What you have to do. Set down, word for word, each line from the top of the data through the line that has "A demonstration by"; omit every picture.

Exercise data START

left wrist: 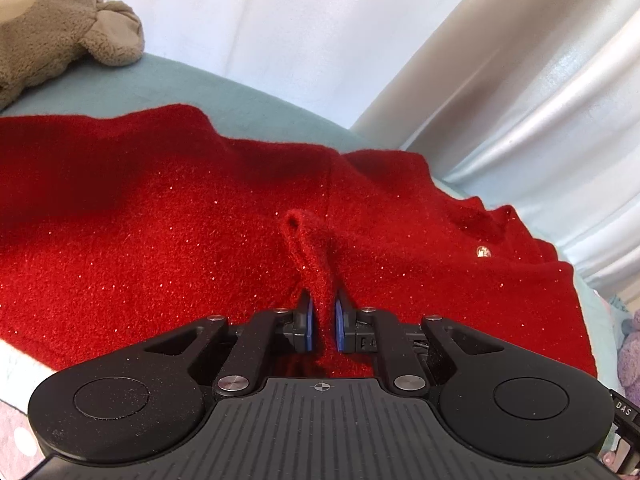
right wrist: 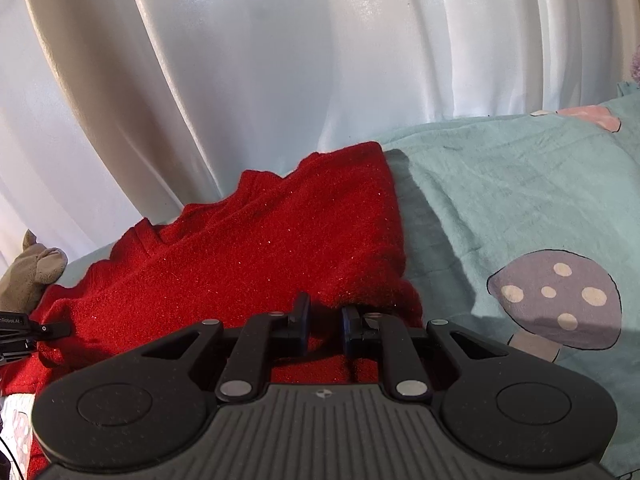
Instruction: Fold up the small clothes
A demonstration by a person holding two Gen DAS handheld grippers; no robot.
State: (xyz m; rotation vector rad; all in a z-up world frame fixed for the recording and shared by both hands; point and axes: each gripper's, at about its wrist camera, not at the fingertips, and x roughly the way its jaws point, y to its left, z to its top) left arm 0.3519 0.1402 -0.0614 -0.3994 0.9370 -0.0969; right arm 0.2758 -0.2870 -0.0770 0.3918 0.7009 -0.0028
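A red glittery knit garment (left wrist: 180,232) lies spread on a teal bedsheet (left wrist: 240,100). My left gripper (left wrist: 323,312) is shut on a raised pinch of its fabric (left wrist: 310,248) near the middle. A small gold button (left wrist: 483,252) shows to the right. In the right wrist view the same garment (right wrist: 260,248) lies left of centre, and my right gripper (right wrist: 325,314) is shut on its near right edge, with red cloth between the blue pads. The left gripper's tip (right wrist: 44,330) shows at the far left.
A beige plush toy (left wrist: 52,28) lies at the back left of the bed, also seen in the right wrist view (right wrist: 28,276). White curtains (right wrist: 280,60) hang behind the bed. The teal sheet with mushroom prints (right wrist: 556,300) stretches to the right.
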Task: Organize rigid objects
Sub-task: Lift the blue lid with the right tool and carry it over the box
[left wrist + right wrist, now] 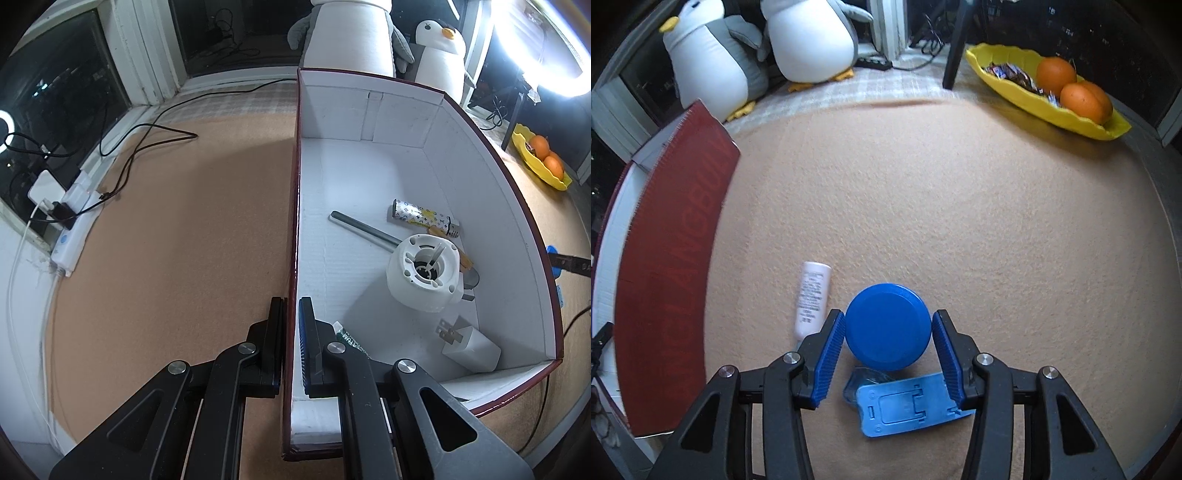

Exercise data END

Solution to this problem.
left wrist: 
right wrist: 
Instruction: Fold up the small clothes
A demonstration by a person holding two Gen DAS handheld grippers; no robot.

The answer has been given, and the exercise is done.